'Trump - save our FIVE babies': Pregnant woman and husband appeal to the President to intervene after hospital blocks them from seeking a specialist to help in high-risk delivery of QUINTUPLETS
The fertility doctor warned Chad and Amy Kempel they could end up with multiple babies, even triplets, as the couple set out this year to have a third and final child.
A month into their pregnancy, as the ultrasound technician counted out — Baby A, Baby B, Baby C, Baby D and Baby E — Amy burst into tears. She is carrying quintuplets, an extremely rare and high-risk pregnancy with grim chances that all five babies will survive. Just 24 sets of quintuplets were born in the entire United States in 2015.
Now, nearly 21 weeks pregnant, instead of decorating a nursery, the couple is battling with Kaiser Permanente to send them to an out-of-network Arizona doctor who specializes in high-risk multiple pregnancies, setting off an ethical and financial debate over how far a healthcare provider should go to accommodate families facing extraordinary medical circumstances.
“Every minute of the day feels like a fight,” Amy, 34, said during an interview at the family’s house in this small community of Mountain House, a few miles northwest of Tracy.
Having already lost premature twins in their first pregnancy, the Kempels are desperate to keep their five babies from being born too early.
Kaiser insists it “has the necessary experience and resources to provide high quality care” for the Kempels — before and after birth.
“We understand that this is both a joyful and a stressful time for Ms.
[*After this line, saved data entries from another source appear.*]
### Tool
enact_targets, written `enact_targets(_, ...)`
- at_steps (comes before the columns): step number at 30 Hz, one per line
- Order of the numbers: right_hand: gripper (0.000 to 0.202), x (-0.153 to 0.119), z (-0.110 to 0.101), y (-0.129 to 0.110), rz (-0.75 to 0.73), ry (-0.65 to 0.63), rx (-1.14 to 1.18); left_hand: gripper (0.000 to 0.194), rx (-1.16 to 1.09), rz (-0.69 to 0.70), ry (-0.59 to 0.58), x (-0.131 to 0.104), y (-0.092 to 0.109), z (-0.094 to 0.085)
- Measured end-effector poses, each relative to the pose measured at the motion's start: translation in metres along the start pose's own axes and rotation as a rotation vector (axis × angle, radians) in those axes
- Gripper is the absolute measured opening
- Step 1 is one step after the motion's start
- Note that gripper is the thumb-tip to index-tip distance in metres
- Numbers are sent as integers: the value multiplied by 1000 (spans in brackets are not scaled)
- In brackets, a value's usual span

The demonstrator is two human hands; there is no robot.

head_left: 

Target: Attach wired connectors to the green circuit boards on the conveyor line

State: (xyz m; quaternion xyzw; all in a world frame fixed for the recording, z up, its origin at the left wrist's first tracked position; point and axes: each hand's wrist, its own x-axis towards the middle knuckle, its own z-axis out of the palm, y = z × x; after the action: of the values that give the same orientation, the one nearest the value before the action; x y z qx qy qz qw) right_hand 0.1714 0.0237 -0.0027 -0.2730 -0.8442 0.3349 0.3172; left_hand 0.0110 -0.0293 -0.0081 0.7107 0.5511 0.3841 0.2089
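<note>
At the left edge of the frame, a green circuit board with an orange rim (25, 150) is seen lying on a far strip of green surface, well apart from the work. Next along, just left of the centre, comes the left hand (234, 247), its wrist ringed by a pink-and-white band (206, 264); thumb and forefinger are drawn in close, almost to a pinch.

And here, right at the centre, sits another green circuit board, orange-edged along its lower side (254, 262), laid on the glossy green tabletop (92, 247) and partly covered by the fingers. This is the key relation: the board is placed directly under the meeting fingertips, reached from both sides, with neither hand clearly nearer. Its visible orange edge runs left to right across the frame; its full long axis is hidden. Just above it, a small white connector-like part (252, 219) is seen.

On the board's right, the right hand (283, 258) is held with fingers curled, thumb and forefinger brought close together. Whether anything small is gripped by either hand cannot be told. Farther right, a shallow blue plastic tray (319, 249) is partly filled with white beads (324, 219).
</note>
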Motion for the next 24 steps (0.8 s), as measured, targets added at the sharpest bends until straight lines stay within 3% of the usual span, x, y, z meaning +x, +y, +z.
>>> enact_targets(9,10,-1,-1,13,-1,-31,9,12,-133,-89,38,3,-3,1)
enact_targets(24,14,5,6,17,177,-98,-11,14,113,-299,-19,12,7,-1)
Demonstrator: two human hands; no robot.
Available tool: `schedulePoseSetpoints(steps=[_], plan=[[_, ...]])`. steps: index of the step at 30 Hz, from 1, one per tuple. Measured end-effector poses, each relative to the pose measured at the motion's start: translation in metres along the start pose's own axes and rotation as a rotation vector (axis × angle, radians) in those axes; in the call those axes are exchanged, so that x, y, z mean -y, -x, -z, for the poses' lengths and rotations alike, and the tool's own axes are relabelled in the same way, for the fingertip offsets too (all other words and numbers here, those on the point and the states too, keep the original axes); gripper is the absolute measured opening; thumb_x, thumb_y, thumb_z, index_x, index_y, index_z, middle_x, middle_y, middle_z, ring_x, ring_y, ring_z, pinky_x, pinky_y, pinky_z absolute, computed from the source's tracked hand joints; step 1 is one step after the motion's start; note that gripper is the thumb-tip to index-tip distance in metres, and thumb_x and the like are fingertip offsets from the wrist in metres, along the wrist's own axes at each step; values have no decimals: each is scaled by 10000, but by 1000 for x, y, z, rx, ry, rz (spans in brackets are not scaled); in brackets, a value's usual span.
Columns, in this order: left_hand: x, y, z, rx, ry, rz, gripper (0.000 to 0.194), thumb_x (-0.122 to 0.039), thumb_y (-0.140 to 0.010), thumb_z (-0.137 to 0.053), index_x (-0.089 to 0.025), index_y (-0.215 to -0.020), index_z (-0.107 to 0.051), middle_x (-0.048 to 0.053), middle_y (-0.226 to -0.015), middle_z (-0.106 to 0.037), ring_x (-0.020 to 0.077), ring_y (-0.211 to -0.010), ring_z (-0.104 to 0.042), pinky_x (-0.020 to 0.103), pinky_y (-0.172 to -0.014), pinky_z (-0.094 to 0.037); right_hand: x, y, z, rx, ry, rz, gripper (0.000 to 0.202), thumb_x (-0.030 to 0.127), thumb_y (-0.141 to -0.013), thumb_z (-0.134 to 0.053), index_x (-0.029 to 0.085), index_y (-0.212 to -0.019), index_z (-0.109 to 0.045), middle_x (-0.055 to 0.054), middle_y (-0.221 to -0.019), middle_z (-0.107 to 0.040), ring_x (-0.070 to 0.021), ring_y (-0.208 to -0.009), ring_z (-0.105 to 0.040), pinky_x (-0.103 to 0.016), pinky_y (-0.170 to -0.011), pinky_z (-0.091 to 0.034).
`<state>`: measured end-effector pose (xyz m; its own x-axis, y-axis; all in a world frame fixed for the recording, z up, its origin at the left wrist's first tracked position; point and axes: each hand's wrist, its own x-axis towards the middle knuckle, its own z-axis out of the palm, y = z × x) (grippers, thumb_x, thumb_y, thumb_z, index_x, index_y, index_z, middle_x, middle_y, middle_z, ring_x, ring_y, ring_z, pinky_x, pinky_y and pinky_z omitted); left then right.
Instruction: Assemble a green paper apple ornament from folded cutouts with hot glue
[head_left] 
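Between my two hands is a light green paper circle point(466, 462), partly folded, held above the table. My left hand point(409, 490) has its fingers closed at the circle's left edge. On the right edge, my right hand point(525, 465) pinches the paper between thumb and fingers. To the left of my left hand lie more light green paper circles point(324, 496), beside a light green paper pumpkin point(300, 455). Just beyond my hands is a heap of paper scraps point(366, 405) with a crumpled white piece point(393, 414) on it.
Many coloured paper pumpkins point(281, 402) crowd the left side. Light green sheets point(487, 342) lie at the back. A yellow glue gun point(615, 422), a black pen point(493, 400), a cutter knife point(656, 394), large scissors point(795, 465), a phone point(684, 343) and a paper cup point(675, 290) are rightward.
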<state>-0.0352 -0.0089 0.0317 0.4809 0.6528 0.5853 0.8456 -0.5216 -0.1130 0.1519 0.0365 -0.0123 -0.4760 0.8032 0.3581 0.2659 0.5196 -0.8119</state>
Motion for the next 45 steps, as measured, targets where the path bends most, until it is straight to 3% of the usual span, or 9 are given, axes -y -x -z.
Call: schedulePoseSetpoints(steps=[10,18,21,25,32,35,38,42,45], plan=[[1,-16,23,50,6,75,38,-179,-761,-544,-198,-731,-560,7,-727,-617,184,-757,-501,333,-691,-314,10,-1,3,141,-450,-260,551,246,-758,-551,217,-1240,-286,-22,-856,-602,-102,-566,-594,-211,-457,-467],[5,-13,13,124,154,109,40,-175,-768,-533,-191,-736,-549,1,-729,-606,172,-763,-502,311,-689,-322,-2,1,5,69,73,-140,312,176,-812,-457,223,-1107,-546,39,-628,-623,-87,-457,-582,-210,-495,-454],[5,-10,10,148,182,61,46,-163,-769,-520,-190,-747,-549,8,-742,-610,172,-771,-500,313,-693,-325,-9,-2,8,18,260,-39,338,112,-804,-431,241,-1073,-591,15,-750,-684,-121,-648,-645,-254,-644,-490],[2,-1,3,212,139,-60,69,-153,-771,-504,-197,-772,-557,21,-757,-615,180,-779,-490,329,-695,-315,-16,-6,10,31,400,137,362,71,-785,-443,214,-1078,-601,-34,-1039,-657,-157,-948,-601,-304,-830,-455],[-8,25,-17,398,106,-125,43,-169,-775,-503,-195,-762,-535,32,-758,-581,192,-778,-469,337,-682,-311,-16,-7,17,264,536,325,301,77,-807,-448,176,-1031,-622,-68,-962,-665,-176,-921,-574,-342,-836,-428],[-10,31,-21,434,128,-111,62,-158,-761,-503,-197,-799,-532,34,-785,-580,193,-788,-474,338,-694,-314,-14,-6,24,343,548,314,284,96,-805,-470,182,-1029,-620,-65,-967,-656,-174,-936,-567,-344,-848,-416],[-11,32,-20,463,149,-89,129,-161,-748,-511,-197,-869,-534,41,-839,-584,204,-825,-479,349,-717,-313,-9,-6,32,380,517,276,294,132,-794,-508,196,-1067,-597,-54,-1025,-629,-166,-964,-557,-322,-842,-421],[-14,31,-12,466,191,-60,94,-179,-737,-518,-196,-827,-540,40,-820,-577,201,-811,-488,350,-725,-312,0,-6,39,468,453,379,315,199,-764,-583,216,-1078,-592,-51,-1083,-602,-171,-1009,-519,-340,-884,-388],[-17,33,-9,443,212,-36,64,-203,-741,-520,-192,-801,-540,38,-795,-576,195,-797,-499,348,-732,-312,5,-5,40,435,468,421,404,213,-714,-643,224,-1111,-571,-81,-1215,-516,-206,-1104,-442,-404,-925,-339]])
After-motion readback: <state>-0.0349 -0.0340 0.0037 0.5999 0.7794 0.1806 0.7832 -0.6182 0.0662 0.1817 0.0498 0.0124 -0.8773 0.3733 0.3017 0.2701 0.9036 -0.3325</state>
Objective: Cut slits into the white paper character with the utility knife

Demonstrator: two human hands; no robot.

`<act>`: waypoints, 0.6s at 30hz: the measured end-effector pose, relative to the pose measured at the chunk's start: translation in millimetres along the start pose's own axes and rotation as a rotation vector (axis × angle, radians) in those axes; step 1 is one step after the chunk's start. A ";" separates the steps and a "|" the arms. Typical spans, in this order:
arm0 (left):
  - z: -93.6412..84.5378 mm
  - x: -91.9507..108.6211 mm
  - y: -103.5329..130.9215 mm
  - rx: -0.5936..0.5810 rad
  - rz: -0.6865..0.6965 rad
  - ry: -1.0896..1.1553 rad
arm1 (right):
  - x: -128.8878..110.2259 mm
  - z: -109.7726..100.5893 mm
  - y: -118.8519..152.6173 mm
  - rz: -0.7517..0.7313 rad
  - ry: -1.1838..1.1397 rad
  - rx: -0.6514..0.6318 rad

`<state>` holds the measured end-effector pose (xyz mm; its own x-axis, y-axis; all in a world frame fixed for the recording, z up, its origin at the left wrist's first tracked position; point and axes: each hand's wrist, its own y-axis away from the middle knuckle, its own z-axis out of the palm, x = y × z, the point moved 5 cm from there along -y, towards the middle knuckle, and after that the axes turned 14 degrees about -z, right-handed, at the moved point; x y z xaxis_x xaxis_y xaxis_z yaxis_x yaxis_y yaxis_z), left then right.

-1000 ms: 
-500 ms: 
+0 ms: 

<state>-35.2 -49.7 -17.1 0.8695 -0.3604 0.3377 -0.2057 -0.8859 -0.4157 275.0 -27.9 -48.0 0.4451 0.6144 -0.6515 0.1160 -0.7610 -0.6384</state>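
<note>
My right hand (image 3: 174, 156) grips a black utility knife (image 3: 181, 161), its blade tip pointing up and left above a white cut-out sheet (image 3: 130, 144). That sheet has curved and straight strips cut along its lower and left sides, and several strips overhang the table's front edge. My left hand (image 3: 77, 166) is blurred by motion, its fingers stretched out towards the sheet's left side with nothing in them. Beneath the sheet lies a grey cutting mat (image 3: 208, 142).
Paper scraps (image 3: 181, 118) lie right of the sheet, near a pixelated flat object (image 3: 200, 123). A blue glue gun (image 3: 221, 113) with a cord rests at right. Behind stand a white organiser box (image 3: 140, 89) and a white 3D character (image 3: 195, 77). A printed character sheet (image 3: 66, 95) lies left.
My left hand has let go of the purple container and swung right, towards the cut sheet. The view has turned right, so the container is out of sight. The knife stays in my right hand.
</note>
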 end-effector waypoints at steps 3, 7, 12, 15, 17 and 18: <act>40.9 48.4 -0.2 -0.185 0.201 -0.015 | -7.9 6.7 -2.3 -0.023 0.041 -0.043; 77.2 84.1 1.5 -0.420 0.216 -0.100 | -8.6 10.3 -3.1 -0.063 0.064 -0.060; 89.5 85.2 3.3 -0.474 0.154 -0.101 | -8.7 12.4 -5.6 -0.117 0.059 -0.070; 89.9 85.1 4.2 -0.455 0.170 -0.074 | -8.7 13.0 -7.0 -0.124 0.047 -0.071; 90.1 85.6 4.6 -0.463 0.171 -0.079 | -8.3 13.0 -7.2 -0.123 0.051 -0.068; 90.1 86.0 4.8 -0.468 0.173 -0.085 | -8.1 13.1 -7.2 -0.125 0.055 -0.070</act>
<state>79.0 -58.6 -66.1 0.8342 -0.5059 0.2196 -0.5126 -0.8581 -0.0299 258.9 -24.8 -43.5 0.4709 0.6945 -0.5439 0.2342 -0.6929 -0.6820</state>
Kempel and her family,” said Colleen McKeown, senior vice president and area manager at Kaiser Walnut Creek, the neonatal intensive care unit where the Kempels would deliver their babies. “Our priority is the health and well-being of Ms. Kempel and her babies, and we are committed to continuing to work closely with her to provide the care and support they need.”
Their situation is not entirely unprecedented. The doctor for the famous Octomom Nadya Suleman, another Kaiser patient, also reached out to the same Arizona doctor, John Elliott, he said during a phone interview. She was 31 weeks pregnant when she successfully delivered her eight babies in 2009 at Kaiser’s Bellflower hospital in Southern California.
But the Kempels say they are still worried the Walnut Creek hospital doesn’t have the experience to deliver quintuplets.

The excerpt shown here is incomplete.